RECENT CASE CLARIFIES THE COURT’S INTERPRETATION OF THE ARIZONA ANTI-DEFICIENCY LAW
In December 2011 the Arizona Court of Appeals Division One (Phoenix), in the case of M&I Marshall & Ilsley Ban v Mueller, clarified the interpretation of the Arizona anti-deficiency law.
In 2005 Muellers borrowed $444,000 from M&I bank to build a single family home on a lot they had purchased. Construction started in 2005. Months into construction Muellers discovered that the contractor was not only behind schedule but also much of the construction was defective. Muellers notified the bank of the dilemma. Eventually M&I “foreclosed” on the Muellers. At the sale the house generated less proceeds than the amount that was owed to M&I. Thus there was a deficiency. The question was whether the Muellers are liable to M&I Bank for the deficiency. Obviously, neither the Muellers nor M&I were responsible for the faulty construction.
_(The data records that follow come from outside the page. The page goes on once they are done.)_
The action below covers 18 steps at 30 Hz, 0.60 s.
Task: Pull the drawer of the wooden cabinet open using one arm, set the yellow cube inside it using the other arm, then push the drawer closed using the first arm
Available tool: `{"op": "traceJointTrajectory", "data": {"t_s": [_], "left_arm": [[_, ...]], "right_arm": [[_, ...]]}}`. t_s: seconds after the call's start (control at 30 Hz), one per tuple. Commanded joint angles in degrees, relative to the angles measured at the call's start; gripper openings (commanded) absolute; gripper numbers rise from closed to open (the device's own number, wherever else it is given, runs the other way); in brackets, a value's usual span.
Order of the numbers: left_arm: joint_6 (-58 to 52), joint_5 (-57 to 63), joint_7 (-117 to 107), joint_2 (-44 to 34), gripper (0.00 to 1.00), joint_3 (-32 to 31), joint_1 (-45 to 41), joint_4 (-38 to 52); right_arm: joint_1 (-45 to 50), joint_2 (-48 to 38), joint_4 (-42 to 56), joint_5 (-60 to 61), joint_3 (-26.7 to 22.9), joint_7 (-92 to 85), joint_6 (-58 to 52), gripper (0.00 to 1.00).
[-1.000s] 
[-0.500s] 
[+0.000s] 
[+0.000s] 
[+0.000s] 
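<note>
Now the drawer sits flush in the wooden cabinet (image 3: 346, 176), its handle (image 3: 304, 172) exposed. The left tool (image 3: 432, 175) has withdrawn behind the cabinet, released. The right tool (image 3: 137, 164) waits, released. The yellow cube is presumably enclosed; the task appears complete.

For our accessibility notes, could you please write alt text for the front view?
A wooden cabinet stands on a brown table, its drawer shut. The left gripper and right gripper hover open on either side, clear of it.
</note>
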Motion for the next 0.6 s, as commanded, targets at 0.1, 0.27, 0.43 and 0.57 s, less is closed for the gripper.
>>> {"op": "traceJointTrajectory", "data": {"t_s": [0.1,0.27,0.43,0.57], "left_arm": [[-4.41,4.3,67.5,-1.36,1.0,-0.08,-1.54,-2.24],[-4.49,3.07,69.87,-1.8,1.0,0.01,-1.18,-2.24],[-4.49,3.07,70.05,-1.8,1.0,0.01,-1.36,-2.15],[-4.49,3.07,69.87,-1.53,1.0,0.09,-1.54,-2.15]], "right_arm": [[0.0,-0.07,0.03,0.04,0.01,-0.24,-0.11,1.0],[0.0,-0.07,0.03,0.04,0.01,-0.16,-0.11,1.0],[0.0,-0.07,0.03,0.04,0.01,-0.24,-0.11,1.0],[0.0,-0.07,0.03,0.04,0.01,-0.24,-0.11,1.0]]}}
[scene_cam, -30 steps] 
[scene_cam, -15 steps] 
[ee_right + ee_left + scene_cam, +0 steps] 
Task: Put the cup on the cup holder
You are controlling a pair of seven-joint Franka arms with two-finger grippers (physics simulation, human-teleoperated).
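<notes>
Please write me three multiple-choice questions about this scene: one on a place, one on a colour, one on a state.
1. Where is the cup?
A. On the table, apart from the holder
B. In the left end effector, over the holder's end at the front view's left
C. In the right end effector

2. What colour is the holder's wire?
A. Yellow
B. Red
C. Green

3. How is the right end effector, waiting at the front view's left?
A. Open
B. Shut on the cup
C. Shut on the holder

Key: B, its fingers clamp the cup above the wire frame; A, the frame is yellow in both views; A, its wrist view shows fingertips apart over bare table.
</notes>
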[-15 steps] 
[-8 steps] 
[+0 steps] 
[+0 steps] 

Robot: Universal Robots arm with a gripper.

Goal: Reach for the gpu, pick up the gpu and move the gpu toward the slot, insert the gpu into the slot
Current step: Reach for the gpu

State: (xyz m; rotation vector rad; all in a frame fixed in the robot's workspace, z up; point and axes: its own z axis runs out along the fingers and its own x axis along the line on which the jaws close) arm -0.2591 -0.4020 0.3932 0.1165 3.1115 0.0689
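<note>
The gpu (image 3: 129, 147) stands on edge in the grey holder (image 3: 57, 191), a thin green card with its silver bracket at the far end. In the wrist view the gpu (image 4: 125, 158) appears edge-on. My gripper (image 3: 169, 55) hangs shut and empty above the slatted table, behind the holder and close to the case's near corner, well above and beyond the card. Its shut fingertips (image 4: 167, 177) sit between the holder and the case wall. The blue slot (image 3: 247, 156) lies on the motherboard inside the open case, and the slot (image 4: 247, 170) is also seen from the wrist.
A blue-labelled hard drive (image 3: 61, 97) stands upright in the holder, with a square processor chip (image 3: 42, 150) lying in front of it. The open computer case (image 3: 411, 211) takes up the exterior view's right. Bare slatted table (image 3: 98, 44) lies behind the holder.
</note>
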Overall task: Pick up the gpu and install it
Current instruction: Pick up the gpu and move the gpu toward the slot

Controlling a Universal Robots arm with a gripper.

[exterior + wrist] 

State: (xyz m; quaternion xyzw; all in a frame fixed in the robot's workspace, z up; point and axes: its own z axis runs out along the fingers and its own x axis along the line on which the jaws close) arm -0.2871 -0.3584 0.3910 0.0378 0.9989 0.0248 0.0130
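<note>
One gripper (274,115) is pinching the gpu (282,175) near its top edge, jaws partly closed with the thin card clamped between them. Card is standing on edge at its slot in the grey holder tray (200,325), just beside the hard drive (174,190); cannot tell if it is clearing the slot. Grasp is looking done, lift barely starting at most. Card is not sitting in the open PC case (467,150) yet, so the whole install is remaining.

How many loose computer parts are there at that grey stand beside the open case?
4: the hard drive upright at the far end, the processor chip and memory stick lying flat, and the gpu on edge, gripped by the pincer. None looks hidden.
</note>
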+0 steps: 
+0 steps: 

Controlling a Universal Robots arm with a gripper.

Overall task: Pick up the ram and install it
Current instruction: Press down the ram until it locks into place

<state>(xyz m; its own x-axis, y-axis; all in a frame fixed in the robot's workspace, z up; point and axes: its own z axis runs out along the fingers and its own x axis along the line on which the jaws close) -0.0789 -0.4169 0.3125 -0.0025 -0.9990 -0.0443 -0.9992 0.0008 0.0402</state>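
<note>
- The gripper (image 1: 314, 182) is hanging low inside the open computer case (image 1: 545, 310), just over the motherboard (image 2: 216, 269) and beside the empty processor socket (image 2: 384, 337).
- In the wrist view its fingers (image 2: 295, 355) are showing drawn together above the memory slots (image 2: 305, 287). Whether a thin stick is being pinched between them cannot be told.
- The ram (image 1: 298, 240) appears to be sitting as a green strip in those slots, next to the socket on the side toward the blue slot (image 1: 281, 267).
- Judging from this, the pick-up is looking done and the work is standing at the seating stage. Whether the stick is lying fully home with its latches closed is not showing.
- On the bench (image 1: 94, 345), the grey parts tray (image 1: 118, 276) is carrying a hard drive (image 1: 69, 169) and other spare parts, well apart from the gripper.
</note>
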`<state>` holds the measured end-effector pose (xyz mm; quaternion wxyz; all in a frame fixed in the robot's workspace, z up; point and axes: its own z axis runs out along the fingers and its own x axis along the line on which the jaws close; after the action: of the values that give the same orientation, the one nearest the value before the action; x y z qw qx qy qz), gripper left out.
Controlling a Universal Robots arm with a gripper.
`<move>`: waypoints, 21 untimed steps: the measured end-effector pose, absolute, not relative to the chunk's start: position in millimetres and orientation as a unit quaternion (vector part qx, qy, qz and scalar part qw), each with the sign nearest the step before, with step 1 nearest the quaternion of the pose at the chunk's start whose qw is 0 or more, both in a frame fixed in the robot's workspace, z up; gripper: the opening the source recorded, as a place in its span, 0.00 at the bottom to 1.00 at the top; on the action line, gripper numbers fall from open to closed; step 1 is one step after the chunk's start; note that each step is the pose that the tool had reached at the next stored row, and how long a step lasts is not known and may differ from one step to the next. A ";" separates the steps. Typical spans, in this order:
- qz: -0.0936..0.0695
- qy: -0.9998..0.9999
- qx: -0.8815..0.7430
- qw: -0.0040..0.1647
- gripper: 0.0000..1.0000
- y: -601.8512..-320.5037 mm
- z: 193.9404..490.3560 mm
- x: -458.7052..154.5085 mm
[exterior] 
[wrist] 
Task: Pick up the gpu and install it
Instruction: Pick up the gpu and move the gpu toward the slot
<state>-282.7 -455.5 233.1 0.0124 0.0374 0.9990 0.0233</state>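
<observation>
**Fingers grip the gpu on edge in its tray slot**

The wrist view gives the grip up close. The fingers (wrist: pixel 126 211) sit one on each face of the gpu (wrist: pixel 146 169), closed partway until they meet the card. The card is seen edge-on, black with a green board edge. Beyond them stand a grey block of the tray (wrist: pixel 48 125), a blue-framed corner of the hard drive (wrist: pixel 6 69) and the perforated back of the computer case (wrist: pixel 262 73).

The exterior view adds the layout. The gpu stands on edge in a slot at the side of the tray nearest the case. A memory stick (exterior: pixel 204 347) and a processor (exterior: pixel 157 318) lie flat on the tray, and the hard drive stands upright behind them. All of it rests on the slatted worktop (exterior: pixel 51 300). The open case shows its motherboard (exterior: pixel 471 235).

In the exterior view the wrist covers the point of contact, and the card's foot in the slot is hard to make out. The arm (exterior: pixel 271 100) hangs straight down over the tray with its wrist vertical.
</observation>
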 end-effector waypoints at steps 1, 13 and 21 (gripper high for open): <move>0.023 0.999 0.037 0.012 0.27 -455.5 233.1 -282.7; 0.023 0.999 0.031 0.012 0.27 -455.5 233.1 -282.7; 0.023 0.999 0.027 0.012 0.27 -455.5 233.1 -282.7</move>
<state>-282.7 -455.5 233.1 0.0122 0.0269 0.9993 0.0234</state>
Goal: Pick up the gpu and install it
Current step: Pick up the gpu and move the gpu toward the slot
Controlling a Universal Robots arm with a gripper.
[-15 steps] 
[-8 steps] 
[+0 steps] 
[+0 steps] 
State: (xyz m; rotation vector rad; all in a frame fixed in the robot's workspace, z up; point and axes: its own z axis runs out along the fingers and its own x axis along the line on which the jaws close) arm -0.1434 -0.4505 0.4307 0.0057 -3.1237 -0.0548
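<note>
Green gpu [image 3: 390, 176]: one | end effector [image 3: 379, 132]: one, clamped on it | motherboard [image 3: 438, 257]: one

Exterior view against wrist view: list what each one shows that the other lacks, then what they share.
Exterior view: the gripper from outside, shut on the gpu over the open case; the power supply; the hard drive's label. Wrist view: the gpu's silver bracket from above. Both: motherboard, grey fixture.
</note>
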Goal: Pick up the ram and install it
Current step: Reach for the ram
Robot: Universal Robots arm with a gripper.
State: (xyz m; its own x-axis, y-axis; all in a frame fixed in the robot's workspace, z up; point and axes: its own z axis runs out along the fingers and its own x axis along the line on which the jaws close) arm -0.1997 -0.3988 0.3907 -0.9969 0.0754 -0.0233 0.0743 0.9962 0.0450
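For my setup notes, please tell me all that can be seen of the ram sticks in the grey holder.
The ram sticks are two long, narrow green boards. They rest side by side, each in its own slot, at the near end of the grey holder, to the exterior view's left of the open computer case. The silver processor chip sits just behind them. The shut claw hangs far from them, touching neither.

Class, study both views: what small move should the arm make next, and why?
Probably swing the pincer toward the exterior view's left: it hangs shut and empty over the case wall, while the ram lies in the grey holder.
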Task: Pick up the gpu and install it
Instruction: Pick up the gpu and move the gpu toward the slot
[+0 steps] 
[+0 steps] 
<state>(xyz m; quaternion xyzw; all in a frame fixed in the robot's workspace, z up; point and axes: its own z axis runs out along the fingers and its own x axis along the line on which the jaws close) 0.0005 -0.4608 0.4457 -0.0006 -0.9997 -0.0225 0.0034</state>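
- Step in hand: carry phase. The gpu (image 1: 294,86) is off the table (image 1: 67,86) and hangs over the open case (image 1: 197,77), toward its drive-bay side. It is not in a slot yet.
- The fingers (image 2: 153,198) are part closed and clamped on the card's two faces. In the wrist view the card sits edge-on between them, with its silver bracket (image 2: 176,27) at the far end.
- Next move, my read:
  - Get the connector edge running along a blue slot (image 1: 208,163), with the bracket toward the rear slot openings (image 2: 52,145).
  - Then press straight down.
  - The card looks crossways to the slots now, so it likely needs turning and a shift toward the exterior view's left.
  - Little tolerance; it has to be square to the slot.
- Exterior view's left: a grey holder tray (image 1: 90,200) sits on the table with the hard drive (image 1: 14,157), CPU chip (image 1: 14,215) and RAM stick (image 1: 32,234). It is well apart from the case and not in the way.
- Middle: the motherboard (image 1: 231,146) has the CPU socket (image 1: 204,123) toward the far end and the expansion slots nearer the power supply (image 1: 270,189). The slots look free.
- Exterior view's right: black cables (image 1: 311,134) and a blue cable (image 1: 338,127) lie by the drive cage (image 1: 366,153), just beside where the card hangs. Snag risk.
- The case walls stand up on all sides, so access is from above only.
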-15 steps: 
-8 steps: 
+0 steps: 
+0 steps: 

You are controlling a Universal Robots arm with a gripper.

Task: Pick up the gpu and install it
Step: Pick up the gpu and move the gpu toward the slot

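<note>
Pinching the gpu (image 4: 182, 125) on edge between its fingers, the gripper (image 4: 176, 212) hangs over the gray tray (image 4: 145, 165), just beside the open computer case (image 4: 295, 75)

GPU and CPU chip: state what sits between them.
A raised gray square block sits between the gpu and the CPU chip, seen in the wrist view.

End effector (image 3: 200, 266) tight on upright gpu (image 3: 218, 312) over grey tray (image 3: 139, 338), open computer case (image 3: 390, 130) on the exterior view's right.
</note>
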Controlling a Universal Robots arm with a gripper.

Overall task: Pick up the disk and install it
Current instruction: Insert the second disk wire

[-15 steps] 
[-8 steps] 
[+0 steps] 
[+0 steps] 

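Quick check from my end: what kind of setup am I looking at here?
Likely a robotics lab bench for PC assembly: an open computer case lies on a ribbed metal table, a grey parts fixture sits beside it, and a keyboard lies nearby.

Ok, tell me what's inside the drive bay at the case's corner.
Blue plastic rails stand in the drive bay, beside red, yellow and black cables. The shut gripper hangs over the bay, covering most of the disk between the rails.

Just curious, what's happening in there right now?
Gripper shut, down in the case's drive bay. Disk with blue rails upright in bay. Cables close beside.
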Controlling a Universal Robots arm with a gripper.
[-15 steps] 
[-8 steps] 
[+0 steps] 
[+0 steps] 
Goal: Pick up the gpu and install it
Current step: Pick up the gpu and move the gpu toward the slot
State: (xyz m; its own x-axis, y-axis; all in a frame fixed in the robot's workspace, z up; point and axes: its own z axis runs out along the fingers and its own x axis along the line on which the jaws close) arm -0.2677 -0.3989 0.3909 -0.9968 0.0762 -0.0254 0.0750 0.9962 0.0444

Following the public sale M&I Bank sued the Muellers for the bank’s claim for a deficiency judgment. The property, which was an unfinished house and never physically occupied, sold at the public sale for less than the amount of the existing deed of trust owed to the bank by the Muellers. The primary issue concerned whether M&I was entitled to collect the deficiency from the Muellers where the Muellers had contracted to build a home but due to circumstances with the contractor, it was not completed and consequently never occupied.
As you know there are generally three requirements to avoid an anti-deficiency action. The first is that the property must be a single family residence or a duplex. The second requirement is the residence (duplex) must be situated on two and one half acres or less. Finally the property must have been “utilized” as a dwelling. The question here is whether the property had been “utilized” as a dwelling thus entitling the Muellers to the protection of the Arizona anti-deficiency law.
There is a relevant previous Arizona case of Mid Kansas Federal Savings and Loan Association of Wichita v Dynamic Development Corporation, 167 Ariz. 122, 804 P2d 1310 decided in 1991. In that case a commercial homebuilder was the borrower and defaulted on a loan that was to be used to construct homes for resale. When foreclosed upon, the contractor sought protection under the anti-deficiency law. The lender in that case argued successfully that the homes were not fully constructed and were not being “utilized” for a single-family home and thus the homebuilder should not receive protection under the anti-deficiency law. The Arizona court decided that the residential properties were being constructed by the borrower for eventual resale as dwellings and therefore do not fall within the definition of properties “utilized for” single-family dwellings.
In the M&I case the court distinguished the facts of the Mid Kansas case. The court noted that in the Mid Kansas case the borrower was a corporation that never intended to occupy the property as opposed to the Mueller’s situation. The Muellers were individuals and they borrowed the funds to construct a single family home in which they did intend to live upon its completion. The court stated that the purpose of the anti-deficiency law is to protect “homeowners” from deficiency judgments – not to afford protection to commercial home builders building homes for resale.
The court went on to state that to require that the home actually had to be physically inhabited would create a ‘blurry and artificial line’. The court gave an example of why the requirement of the home being actually physically ‘occupied as a residence’ interpretation is not relevant. It pointed out that to give a strict interpretation to the word “utilized as a residence” could create a scenario of where a house could be occupied for a single day and would be deemed appropriately physically “utilized” versus a home where someone had simply not yet moved into a new, fully-constructed home and would not be entitled to protection because the home had not yet been actually physically “utilized” as a residence. The court felt that could create unfair distinctions.
This may not be the final word on this issue. M&I could appeal this decision to the Arizona Supreme Court. If that occurs, it is my opinion that the Court of Appeals decision would be affirmed and the Muellers would not be liable for the deficiency to M&I Bank.